Record extracts Block Start
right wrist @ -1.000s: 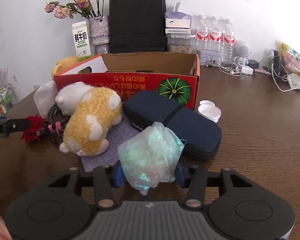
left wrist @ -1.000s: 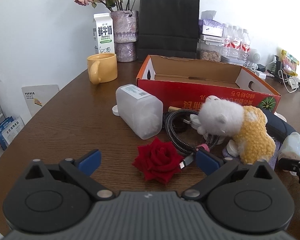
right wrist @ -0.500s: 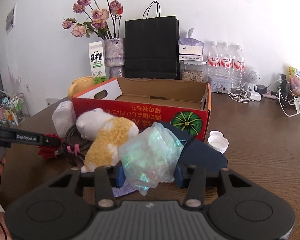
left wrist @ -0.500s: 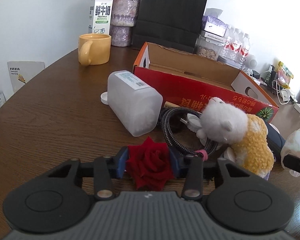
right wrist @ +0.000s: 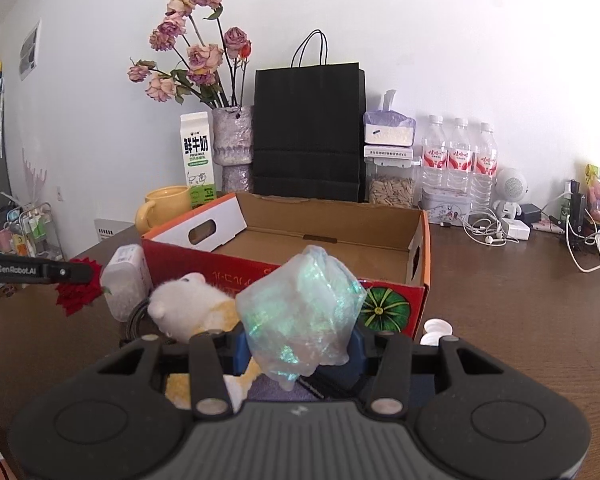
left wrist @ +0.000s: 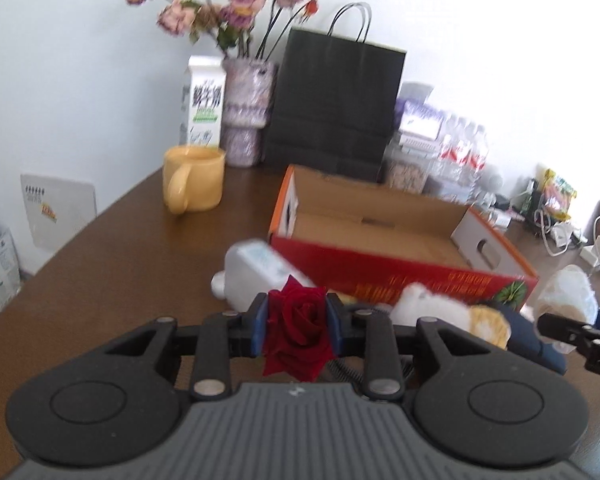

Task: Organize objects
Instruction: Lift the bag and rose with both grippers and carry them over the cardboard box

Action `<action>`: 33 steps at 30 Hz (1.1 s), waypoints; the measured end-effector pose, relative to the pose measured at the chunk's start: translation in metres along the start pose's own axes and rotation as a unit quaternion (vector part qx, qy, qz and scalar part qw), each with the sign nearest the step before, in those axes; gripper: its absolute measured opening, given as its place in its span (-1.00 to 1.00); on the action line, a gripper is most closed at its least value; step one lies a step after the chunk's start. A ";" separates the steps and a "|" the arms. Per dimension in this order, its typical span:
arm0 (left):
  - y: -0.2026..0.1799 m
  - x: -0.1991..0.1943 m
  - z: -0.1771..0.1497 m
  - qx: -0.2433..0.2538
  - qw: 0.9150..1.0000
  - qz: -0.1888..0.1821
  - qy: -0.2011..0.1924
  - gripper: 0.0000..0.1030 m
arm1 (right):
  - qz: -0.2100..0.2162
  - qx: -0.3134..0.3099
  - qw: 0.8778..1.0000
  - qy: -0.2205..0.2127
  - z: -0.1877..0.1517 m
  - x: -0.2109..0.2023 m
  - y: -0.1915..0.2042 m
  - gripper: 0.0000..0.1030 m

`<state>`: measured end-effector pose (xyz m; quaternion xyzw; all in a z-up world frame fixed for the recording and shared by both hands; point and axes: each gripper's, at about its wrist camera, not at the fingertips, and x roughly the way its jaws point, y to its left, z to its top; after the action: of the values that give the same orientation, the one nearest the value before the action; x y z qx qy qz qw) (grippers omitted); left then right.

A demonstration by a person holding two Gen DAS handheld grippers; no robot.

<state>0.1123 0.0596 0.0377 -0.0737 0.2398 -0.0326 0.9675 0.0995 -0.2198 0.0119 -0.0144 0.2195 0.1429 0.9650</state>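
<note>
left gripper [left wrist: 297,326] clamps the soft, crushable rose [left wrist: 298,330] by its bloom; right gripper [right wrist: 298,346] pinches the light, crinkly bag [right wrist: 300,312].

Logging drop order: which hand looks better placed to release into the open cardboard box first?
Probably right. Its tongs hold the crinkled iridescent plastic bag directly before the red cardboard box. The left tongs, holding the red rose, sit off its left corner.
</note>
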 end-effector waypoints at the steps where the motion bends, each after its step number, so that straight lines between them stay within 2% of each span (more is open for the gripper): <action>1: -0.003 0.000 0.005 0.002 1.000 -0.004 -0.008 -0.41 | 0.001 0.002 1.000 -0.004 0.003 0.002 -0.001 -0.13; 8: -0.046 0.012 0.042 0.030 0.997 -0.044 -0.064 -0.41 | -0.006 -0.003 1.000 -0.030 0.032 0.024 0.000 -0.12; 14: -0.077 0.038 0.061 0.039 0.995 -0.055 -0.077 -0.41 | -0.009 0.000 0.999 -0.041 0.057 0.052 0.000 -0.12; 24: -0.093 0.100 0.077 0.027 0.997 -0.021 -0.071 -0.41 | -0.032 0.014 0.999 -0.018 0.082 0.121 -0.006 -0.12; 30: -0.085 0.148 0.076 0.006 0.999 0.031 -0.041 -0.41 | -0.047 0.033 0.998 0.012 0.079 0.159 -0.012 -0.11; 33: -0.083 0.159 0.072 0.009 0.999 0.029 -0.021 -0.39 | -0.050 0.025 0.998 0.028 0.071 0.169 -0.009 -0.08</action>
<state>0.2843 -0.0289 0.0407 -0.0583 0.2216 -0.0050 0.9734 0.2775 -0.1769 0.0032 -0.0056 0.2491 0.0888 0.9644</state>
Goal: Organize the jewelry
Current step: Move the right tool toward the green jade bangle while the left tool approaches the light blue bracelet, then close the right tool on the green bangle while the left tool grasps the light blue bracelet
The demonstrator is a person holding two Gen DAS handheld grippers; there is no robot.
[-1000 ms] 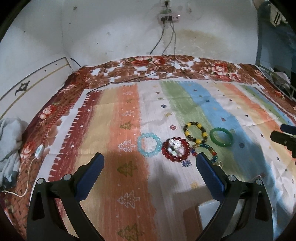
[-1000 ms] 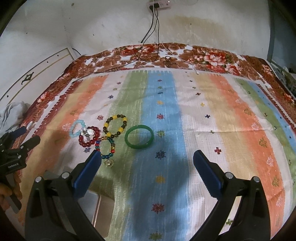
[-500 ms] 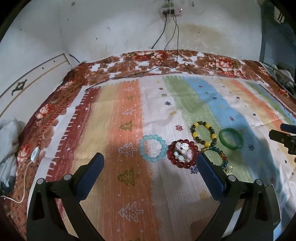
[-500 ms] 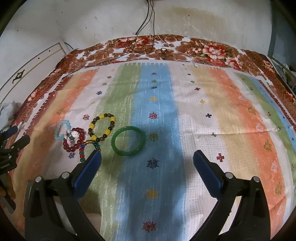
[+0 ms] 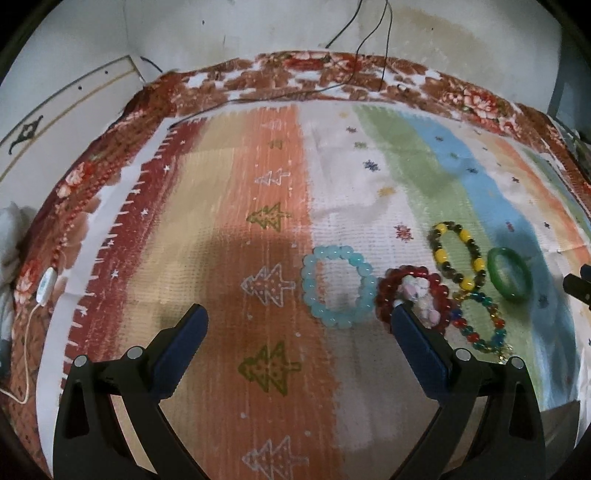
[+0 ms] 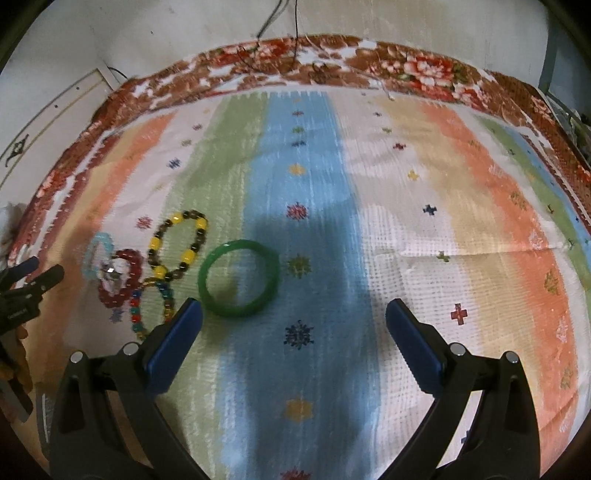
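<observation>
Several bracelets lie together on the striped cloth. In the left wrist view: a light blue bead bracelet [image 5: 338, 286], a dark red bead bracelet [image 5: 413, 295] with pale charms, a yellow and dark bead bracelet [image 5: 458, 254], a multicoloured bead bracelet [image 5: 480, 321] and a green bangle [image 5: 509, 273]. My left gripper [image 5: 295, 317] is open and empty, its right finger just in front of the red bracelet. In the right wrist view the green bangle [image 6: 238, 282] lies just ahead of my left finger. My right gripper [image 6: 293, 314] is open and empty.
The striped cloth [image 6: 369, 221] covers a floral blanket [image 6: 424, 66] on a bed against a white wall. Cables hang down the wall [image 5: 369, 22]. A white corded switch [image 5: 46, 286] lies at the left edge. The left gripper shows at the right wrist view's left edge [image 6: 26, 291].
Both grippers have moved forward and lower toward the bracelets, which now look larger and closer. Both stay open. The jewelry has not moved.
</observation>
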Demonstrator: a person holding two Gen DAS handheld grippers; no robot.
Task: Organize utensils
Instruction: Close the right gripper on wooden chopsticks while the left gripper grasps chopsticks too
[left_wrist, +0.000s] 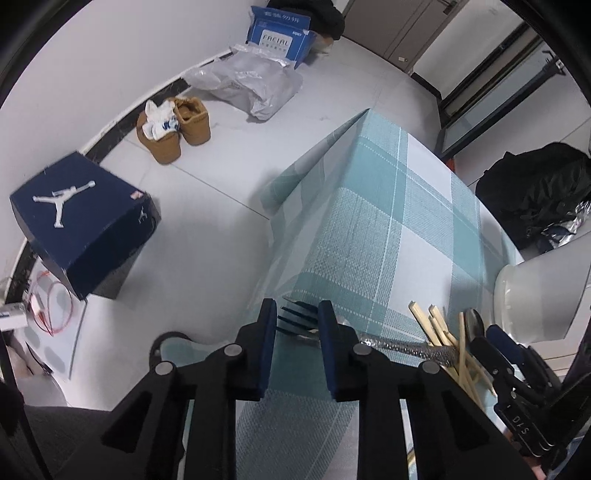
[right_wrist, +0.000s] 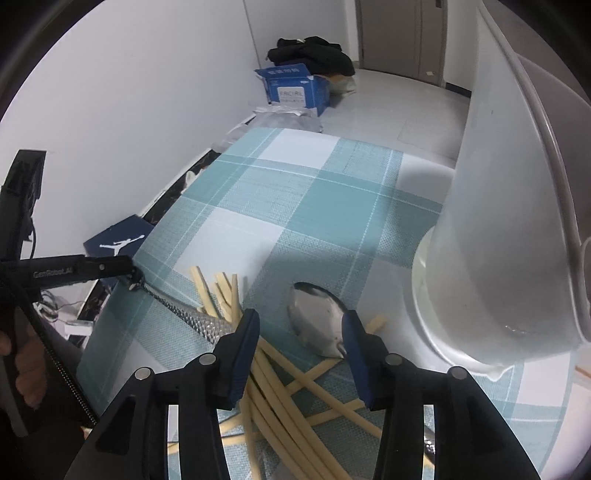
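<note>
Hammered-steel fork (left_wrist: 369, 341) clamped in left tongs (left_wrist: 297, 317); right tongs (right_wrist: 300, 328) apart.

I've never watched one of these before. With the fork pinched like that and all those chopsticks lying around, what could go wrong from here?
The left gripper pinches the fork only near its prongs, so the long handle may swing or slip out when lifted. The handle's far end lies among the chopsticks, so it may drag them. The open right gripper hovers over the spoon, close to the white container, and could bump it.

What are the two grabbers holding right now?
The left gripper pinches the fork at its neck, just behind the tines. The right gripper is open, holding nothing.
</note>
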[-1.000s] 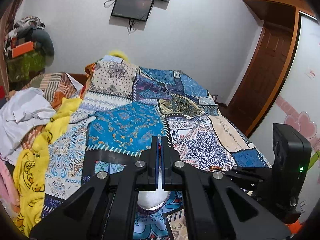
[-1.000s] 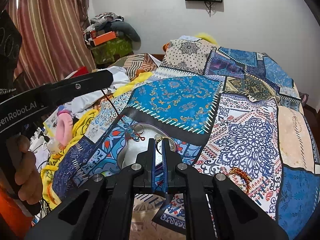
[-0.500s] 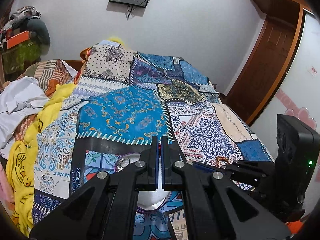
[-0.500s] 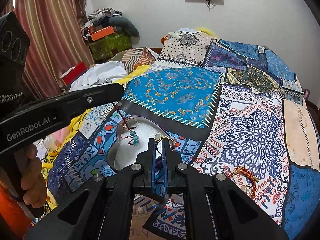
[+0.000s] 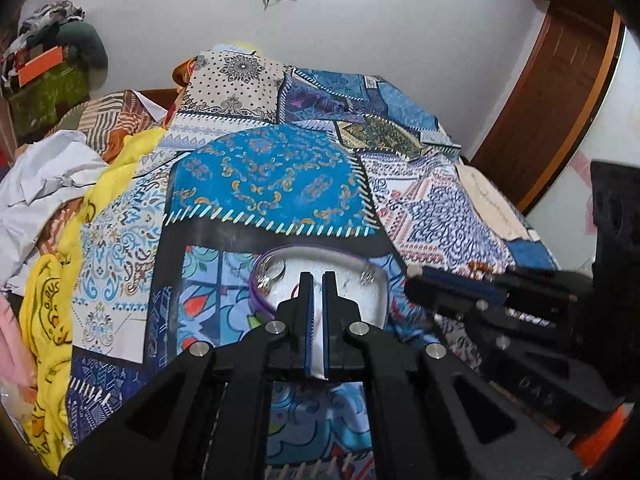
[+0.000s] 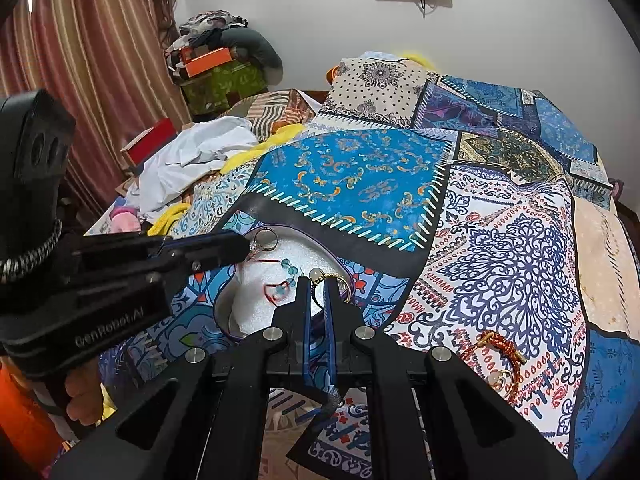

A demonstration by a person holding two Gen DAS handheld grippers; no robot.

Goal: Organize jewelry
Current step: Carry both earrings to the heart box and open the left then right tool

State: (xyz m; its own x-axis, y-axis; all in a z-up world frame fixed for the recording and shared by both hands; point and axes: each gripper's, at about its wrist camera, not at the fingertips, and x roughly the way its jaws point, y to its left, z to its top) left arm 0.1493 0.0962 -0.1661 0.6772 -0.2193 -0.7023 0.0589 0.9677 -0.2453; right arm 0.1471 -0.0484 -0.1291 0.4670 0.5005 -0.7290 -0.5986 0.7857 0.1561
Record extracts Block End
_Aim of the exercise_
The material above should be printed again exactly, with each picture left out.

_Task answer_
right wrist @ -1.000s: 
left wrist @ -1.000s: 
right wrist @ -0.500s: 
left wrist @ -0.500s: 
right wrist @ +0.000s: 
left wrist @ +0.000s: 

Task: Organize objects
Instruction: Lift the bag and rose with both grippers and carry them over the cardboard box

Action `<action>`: 33 steps at 30 Hz (1.1 s), waypoints; the measured end-effector pose, relative to the pose measured at the chunk's start: translation in metres along the start pose's own axes and rotation as a unit quaternion (vector part qx, qy, qz and scalar part qw), each with the sign nearest the step before, in those axes; gripper: its absolute measured opening, given as its place in its span (-1.00 to 1.00); on the action line, a gripper is most closed at its least value; step one lies a step after the chunk's start. A ";" separates the steps and a "|" the arms. Per dimension in this order, its typical span:
arm0 (left):
  - y: -0.2026..0.1799 m
  - x: -0.1991..0.1943 m
  - z: -0.1771..0.1497 m
  - qx: -0.2433..0.2538
  - qw: 0.9150..1.0000
  - qz: -0.1888..0.1821
  - qy: -0.2011..0.1924
  - gripper: 0.0000..0.1030 m
arm1 (right):
  - qz: -0.2100..0.2162
  - qx: -0.3134..0.3099
  - qw: 0.8778..1.0000
  - qy: -0.2205..0.2127
  - z: -0.1877..0.1517 m
  - x: -0.2109..0.2023 m
  - y: -0.1915..0.2042 m
  - gripper: 0.0000..0.1030 m

`<state>`: measured end-effector pose (xyz m; quaternion xyzw; all in a z-up world frame fixed for the recording and shared by both hands; point and axes: each gripper's, at about its wrist camera, not at the fingertips, and x roughly the way its jaws point, y to its left, z to its top; after the action: of the values that give the same orientation, the one nearest the value before the action; x y z qx qy qz qw) (grippers omitted); left then right.

A demonstration by a person holding two Gen DAS handheld grippers; no robot.

<state>0.1123 0.0596 0.0377 -0.0737 0.2398 -0.0326 0.9675 0.0995 -0.2198 0.0119 -0.0144 0.2195 0.1429 0.9650</state>
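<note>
left gripper [left wrist: 297,326] clamps the soft, crushable rose [left wrist: 298,330] by its bloom; right gripper [right wrist: 298,346] pinches the light, crinkly bag [right wrist: 300,312].

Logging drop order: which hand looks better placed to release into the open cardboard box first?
Probably right. Its tongs hold the crinkled iridescent plastic bag directly before the red cardboard box. The left tongs, holding the red rose, sit off its left corner.
</note>
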 end-effector waypoints at the steps where the motion bends, each after its step number, so that straight lines between them stay within 2% of each span (more is open for the gripper): <action>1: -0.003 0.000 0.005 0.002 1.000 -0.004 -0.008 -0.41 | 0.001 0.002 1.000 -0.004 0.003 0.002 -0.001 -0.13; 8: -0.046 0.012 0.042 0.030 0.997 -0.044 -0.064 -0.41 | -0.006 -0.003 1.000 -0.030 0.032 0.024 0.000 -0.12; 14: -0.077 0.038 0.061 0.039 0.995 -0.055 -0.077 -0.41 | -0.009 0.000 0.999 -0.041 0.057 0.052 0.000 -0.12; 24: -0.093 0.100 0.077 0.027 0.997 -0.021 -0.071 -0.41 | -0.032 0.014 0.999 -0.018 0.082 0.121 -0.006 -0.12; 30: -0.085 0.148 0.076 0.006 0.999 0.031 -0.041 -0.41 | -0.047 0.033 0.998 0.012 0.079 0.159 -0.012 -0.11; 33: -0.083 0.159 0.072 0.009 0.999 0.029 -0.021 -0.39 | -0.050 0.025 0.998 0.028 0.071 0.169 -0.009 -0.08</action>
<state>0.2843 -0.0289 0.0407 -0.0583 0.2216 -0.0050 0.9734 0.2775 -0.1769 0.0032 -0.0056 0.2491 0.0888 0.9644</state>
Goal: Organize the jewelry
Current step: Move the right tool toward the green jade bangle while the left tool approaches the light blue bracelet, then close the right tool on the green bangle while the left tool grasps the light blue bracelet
The demonstrator is a person holding two Gen DAS handheld grippers; there is no robot.
[-1000 ms] 
[-1000 ms] 
[-500 ms] 
[-500 ms] 
[+0 ms] 
[+0 ms] 
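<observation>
Several bracelets lie together on the striped cloth. In the left wrist view: a light blue bead bracelet [image 5: 338, 286], a dark red bead bracelet [image 5: 413, 295] with pale charms, a yellow and dark bead bracelet [image 5: 458, 254], a multicoloured bead bracelet [image 5: 480, 321] and a green bangle [image 5: 509, 273]. My left gripper [image 5: 295, 317] is open and empty, its right finger just in front of the red bracelet. In the right wrist view the green bangle [image 6: 238, 282] lies just ahead of my left finger. My right gripper [image 6: 293, 314] is open and empty.
The striped cloth [image 6: 369, 221] covers a floral blanket [image 6: 424, 66] on a bed against a white wall. Cables hang down the wall [image 5: 369, 22]. A white corded switch [image 5: 46, 286] lies at the left edge. The left gripper shows at the right wrist view's left edge [image 6: 26, 291].
Both grippers have moved forward and lower toward the bracelets, which now look larger and closer. Both stay open. The jewelry has not moved.
</observation>
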Demonstrator: a person holding two Gen DAS handheld grippers; no robot.
Task: Organize utensils
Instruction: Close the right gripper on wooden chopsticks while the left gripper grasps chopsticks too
[left_wrist, +0.000s] 
[right_wrist, +0.000s] 
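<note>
Hammered-steel fork (left_wrist: 369, 341) clamped in left tongs (left_wrist: 297, 317); right tongs (right_wrist: 300, 328) apart.

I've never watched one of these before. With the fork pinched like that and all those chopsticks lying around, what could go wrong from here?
The left gripper pinches the fork only near its prongs, so the long handle may swing or slip out when lifted. The handle's far end lies among the chopsticks, so it may drag them. The open right gripper hovers over the spoon, close to the white container, and could bump it.

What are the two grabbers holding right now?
The left gripper pinches the fork at its neck, just behind the tines. The right gripper is open, holding nothing.
</note>
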[-1.000s] 
[-1.000s] 
[-0.500s] 
[-0.500s] 
[+0.000s] 
[+0.000s] 

A demonstration by a person holding two Gen DAS handheld grippers; no robot.

Goal: Organize jewelry
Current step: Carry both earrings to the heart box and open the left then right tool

State: (xyz m; its own x-axis, y-axis; all in a z-up world frame fixed for the recording and shared by both hands; point and axes: each gripper's, at about its wrist camera, not at the fingertips, and x roughly the way its jaws point, y to its left, z to its top) left arm 0.1493 0.0962 -0.1661 0.6772 -0.2193 -0.7023 0.0589 0.9677 -0.2453; right arm 0.1471 -0.0484 -0.1291 0.4670 0.5005 -0.7290 -0.5986 0.7857 0.1561

The answer to this exercise has been fully stated.